If a line in the data below contains "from", copy it.

## SOURCE MATERIAL
——
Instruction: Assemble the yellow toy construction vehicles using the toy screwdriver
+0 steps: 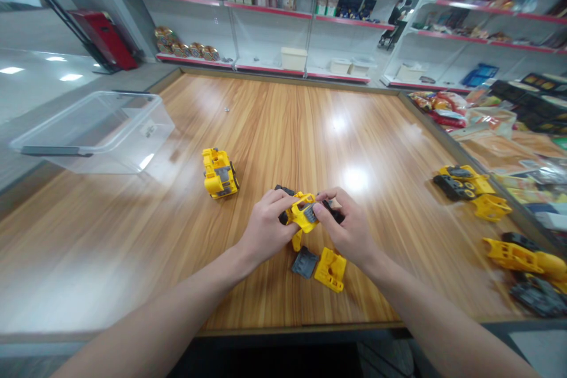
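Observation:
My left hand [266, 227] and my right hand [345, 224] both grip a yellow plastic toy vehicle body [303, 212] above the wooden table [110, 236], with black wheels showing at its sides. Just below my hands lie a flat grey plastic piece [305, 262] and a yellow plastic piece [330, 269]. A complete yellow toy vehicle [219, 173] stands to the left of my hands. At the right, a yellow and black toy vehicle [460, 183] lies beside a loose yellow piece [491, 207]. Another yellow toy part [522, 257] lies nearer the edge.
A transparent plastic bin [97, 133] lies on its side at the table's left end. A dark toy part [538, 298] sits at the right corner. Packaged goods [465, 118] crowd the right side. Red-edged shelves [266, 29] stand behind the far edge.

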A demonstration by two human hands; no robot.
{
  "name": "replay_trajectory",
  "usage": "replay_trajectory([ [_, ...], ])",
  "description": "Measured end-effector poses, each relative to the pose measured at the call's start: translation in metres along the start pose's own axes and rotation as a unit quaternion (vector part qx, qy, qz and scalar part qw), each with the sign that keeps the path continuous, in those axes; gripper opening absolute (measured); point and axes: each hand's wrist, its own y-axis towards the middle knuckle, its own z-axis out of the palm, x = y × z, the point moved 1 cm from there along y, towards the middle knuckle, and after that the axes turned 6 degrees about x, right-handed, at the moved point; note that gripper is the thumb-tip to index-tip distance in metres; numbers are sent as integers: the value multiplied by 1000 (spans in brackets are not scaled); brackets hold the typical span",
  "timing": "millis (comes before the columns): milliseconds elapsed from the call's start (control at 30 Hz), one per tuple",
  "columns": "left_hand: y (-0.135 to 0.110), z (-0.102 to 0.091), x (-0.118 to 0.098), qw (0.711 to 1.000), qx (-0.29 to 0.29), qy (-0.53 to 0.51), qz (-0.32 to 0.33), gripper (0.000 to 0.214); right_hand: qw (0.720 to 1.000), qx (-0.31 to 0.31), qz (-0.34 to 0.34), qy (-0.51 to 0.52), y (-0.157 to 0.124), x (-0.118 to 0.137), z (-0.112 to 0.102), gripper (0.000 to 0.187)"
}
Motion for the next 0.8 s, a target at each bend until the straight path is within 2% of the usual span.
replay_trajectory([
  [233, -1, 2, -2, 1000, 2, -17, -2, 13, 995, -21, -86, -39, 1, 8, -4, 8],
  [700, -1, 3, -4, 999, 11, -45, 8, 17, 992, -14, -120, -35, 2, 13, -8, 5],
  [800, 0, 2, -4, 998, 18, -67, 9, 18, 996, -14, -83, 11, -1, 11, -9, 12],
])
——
## ANSWER SPACE
  "description": "Measured end-effector poses, each relative to the pose measured at the call's start: translation in metres along the start pose's own axes and rotation as a unit quaternion (vector part qx, qy, qz and scalar part qw), each with the sign that keeps the path continuous, in those axes; gripper opening absolute (measured); point and axes: each hand's wrist, its own y-axis towards the middle knuckle, its own z-axis out of the palm, x = y × z, the point moved 1 cm from there along y, towards the middle knuckle, and after that the axes turned 6 degrees about x, right-handed, at the moved point; note that gripper is the thumb-tip to index-tip distance in metres; numbers are sent as integers: the value multiplied by 1000 (spans in brackets are not scaled); brackets hold the typical span",
  "timing": "millis (comes before the columns): milliseconds elapsed from the call's start (control at 30 Hz), one per tuple",

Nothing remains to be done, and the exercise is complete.